WHAT IS EXPECTED
Of the entries below, return only those lines from the line with "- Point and" to the line with "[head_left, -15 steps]", exactly, both included.

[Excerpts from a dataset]
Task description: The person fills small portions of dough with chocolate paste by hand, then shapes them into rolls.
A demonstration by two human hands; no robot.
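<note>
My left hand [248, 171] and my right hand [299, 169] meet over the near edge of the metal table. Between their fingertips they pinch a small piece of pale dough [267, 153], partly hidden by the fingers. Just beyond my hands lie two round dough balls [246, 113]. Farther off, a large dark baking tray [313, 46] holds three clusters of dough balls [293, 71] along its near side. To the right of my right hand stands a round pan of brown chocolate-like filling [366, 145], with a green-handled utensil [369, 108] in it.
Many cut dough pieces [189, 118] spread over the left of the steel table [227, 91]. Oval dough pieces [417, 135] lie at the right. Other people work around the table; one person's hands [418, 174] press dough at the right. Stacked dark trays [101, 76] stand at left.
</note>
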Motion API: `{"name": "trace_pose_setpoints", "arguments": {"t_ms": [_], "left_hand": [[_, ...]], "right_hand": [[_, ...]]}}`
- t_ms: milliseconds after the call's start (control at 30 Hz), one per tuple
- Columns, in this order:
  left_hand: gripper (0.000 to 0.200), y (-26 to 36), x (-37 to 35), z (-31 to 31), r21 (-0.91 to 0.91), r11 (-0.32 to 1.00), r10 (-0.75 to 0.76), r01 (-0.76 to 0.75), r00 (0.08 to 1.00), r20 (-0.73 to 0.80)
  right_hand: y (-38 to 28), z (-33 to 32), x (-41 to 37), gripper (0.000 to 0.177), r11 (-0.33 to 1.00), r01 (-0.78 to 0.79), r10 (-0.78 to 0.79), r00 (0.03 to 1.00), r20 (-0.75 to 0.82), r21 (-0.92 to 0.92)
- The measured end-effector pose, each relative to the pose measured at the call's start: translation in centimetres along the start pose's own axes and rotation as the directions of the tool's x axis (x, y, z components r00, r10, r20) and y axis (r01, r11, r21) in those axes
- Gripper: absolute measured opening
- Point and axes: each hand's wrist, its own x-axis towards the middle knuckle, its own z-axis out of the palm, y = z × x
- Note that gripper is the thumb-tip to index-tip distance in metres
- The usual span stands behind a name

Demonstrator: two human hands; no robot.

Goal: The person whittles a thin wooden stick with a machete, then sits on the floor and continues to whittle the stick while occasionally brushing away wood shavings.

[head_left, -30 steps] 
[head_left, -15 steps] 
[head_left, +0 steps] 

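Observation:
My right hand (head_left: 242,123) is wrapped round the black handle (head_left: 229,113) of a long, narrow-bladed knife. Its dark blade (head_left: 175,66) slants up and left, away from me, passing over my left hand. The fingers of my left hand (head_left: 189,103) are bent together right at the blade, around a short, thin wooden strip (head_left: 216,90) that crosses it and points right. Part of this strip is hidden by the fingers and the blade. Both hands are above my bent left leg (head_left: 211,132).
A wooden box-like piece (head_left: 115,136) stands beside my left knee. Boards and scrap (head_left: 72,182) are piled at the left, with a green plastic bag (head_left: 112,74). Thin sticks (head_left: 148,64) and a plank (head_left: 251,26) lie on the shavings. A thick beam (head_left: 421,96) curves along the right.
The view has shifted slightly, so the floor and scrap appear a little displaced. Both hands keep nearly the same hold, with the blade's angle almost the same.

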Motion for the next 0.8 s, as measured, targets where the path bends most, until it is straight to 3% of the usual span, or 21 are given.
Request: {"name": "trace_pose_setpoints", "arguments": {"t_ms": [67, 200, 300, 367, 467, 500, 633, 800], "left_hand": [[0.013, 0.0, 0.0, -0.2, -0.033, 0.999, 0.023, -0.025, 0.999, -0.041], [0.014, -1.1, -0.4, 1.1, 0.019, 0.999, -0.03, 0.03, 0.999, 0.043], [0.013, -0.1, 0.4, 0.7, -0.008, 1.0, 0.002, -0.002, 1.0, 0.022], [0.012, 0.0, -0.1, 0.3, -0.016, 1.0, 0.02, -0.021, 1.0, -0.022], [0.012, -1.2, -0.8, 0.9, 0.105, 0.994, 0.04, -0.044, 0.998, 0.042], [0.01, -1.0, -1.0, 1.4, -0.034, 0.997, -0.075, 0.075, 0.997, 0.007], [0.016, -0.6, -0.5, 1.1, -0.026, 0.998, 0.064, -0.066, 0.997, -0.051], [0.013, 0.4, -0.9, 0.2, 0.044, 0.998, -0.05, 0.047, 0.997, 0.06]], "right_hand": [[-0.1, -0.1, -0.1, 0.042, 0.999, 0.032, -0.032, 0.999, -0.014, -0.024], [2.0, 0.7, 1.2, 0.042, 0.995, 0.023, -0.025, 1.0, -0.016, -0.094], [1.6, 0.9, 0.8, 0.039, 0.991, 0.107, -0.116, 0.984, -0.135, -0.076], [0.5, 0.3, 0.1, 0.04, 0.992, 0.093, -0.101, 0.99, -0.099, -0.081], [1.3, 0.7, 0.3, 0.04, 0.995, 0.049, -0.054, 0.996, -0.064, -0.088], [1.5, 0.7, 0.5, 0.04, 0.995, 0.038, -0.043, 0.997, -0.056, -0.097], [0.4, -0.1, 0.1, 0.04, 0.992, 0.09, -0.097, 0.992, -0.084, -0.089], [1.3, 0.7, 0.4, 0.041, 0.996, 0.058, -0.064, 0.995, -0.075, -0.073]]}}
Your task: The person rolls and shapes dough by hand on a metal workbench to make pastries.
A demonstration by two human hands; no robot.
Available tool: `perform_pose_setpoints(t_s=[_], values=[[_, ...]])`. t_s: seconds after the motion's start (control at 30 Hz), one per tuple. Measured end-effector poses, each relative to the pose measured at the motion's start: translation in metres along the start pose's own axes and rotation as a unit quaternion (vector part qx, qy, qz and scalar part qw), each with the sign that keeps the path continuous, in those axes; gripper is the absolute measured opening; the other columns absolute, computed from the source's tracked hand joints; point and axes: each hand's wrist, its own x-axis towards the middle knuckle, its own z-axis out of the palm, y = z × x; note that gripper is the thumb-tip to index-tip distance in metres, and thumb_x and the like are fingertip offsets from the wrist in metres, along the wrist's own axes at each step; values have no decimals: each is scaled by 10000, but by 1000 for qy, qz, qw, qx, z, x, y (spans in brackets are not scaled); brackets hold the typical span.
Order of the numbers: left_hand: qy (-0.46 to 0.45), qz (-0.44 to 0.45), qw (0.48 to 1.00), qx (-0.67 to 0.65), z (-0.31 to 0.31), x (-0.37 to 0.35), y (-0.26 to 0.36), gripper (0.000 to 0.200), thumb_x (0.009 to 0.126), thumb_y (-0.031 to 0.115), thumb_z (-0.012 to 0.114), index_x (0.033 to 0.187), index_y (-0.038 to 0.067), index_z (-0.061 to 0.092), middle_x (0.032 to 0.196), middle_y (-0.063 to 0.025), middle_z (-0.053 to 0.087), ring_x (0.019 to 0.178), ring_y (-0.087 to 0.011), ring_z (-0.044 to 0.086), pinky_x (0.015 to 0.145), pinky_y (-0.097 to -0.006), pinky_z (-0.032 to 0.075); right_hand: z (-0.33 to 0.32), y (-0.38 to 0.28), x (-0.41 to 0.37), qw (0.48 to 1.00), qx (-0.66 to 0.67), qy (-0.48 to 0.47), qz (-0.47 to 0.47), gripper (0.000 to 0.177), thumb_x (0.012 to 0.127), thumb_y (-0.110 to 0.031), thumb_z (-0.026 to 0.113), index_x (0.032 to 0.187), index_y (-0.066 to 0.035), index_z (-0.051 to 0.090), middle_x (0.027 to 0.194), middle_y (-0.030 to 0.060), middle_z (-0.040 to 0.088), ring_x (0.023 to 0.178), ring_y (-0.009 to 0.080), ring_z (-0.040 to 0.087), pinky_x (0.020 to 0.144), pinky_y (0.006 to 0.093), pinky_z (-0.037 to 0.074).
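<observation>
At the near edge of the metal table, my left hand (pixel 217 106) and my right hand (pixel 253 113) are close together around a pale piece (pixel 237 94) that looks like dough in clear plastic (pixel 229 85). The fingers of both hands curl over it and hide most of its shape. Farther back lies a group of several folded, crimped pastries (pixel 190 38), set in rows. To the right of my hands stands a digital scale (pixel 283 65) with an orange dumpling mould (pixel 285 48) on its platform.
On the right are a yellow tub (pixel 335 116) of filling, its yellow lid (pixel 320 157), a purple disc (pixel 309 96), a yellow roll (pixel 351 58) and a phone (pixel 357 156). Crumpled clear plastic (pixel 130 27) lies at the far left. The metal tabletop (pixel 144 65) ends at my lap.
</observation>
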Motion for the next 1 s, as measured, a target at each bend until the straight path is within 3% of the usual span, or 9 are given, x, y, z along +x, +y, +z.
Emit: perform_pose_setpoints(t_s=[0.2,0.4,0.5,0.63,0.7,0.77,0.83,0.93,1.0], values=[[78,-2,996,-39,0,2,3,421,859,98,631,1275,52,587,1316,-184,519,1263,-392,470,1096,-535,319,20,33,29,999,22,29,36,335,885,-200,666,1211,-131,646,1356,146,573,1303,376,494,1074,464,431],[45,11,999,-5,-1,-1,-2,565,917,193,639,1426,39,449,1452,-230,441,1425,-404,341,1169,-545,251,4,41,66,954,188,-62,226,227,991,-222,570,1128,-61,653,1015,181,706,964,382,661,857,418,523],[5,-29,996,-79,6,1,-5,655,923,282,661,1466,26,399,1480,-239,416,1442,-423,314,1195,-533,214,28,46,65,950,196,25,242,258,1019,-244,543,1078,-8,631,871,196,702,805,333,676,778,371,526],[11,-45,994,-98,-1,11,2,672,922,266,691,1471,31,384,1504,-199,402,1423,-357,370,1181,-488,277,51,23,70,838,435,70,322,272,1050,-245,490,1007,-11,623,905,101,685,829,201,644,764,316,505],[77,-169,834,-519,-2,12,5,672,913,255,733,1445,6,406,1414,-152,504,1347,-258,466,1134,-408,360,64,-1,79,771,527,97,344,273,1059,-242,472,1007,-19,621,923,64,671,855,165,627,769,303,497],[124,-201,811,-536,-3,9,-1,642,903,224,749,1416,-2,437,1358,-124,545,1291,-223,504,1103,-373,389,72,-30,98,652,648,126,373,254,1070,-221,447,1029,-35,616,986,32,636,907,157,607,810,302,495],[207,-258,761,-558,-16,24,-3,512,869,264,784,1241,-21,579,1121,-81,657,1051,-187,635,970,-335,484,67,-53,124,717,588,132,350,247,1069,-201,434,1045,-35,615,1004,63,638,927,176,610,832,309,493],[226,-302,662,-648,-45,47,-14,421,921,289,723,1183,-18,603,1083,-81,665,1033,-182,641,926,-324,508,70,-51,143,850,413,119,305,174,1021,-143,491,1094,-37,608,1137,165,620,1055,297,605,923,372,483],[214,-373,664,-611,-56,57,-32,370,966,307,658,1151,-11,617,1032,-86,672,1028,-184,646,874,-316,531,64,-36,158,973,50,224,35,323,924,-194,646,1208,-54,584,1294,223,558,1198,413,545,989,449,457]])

WRITTEN SOLUTION
- Point and axes: each hand's wrist, its own x-axis towards the middle knuckle, its own z-axis out of the palm, y = z × x
- Note that gripper is the thumb-tip to index-tip distance in metres
- The usual span stands behind a name

Demonstrator: two human hands; no robot.

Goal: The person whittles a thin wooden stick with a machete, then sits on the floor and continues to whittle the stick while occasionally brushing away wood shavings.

[head_left, -30 steps] 
[head_left, -15 steps] 

Further output is not needed for this exercise.